Your task - Produce an exact copy of all the data below, dropping every image.

________________________________________

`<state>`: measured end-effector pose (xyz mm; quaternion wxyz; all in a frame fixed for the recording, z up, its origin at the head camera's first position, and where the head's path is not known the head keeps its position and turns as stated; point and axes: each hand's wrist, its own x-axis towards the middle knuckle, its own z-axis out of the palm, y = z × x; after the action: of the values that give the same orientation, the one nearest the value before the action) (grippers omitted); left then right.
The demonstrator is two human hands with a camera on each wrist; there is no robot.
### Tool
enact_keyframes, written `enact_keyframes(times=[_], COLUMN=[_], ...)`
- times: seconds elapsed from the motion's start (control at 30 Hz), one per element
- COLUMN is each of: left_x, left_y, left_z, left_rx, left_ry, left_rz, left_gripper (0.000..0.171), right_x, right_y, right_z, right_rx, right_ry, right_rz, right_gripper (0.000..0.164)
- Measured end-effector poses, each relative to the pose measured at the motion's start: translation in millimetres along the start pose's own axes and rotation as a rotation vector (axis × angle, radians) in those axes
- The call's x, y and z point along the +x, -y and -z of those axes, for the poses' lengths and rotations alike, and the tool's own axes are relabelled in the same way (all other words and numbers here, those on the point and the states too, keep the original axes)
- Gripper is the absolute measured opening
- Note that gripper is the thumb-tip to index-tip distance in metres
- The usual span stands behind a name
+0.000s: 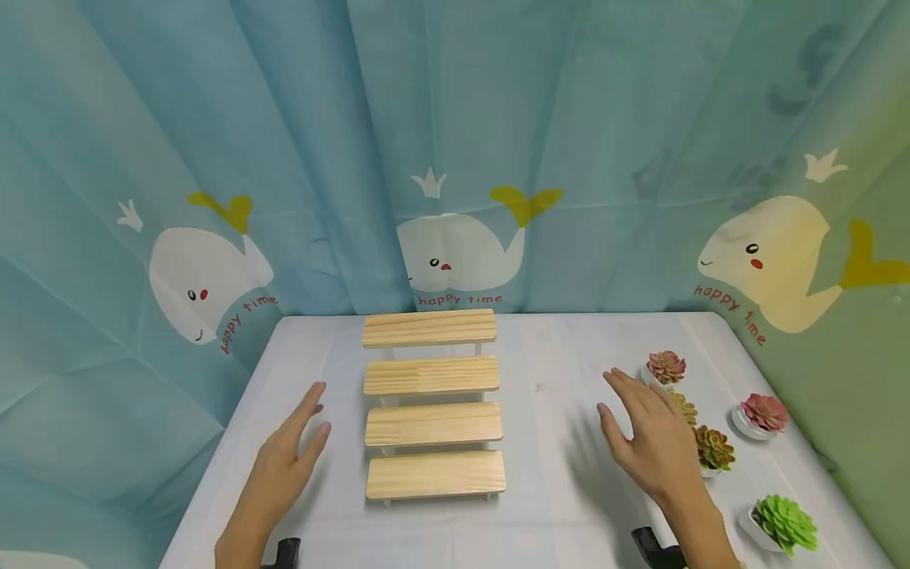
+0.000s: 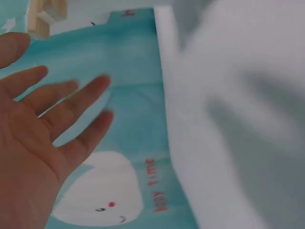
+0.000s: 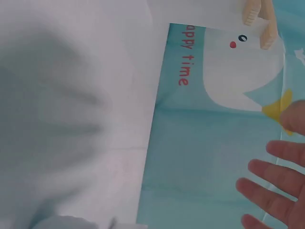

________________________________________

Result of the task -
`<state>`: measured end-effector pose (xyz mm; quaternion wxyz; all in a frame fixed for the recording, z up, its origin at the head camera's first position, and where the head's path is not known the head keeps its position and turns as stated; point and axes: each hand's wrist, its own x-axis towards the middle knuckle, its own z-axis out of the palm, y = z × x; after the action: of the values that give the same orientation, the one nearest the value before the action) (grippers omitted); left then right.
The demonstrator is two human hands with a camera on each wrist; there is no robot.
### Tool
enact_keyframes, written `enact_keyframes(times=[_], COLUMN=[_], ...)`
- times: seconds elapsed from the motion's start (control at 30 Hz), one per element
- COLUMN is each of: left_x, left_y, left_z, left_rx, left_ry, left_rz, left_gripper (0.000..0.171), right_x, right_y, right_z, right_rx, right_ry, right_rz, right_gripper (0.000..0.164)
- Measured end-effector poses, each relative to the pose measured at the motion's start: translation in millimetres along the start pose's own axes and rotation as a rotation vector (axis × angle, radians) in those axes
- The call's x, y and z point along the +x, -y and -z of those axes, for the poses' lengths and rotations alike, and the tool's own axes are relabelled in the same way (all other words and numbers here, those on the point and the states too, keep the original axes)
- Gripper is the absolute measured opening
- Note that gripper is the thumb-tip to index-tip distance in metres
- The usual span stands behind a name
+0.000s: 
+0.000s: 
+0.000s: 

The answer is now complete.